Segment Start: DATA FOR THIS EXERCISE

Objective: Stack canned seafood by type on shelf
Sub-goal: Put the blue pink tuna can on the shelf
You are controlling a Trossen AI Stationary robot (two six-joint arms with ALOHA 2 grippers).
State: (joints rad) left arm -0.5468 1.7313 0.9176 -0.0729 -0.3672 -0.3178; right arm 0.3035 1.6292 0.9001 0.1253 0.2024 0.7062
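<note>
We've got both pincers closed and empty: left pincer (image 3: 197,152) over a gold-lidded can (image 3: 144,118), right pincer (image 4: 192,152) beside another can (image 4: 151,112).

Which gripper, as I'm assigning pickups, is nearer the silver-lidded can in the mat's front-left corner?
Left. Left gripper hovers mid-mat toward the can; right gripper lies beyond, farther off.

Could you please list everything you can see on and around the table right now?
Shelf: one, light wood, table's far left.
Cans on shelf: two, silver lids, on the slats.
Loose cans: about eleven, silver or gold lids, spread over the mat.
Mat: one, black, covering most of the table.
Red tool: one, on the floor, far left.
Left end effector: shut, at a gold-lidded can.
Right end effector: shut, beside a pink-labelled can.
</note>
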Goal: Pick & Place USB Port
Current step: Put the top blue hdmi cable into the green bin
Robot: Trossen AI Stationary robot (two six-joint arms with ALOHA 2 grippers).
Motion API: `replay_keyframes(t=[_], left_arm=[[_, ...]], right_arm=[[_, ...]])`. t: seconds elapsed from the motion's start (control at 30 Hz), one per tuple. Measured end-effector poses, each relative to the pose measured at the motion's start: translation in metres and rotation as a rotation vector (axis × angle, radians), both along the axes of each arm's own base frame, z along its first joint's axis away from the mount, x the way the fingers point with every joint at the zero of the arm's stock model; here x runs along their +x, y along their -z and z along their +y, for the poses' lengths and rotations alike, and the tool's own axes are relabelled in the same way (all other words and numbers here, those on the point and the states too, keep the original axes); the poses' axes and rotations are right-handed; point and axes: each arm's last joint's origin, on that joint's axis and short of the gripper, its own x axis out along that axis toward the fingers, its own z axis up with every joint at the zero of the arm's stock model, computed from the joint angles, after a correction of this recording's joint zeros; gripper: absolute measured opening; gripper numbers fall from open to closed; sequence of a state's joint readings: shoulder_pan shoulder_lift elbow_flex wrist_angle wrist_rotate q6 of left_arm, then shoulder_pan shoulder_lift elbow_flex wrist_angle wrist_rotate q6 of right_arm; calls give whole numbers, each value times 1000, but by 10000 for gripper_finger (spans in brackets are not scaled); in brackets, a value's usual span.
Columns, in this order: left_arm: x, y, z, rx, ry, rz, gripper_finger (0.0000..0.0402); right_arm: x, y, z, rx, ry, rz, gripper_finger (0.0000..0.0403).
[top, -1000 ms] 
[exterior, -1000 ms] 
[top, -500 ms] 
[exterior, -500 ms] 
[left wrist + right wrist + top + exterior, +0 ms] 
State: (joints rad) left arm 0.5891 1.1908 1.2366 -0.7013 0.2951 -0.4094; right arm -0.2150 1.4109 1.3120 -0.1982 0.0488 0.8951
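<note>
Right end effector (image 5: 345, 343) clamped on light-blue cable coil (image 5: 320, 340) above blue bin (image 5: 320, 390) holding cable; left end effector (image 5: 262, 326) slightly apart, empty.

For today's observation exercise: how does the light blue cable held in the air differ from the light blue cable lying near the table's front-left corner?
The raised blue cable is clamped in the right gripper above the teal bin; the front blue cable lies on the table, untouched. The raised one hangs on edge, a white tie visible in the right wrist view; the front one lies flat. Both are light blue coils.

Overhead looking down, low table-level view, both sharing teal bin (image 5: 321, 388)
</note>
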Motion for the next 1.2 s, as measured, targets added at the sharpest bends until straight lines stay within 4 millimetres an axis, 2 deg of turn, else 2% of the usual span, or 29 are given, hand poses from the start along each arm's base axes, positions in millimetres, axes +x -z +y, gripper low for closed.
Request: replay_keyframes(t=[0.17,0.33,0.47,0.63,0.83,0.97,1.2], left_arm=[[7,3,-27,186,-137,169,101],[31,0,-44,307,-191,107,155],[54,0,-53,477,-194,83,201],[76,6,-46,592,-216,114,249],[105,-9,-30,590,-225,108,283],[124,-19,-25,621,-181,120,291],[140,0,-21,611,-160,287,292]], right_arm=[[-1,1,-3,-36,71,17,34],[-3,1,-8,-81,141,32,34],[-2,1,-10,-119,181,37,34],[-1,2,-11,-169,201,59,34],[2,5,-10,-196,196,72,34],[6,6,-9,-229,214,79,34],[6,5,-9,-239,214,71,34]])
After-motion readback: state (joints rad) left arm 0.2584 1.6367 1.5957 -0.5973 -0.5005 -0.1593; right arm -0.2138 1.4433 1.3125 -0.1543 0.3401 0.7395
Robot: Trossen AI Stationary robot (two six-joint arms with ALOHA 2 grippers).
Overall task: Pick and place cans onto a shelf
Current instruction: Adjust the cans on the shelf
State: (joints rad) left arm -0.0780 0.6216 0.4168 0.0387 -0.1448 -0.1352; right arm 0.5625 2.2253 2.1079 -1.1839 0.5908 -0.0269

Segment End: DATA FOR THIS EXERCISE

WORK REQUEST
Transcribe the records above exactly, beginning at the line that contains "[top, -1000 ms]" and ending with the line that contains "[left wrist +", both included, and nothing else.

RESPONSE FOR THIS EXERCISE
[top, -1000 ms] 
[exterior, -1000 ms] 
[top, -500 ms] 
[exterior, -500 ms] 
[left wrist + right wrist + top + exterior, +0 ms] 

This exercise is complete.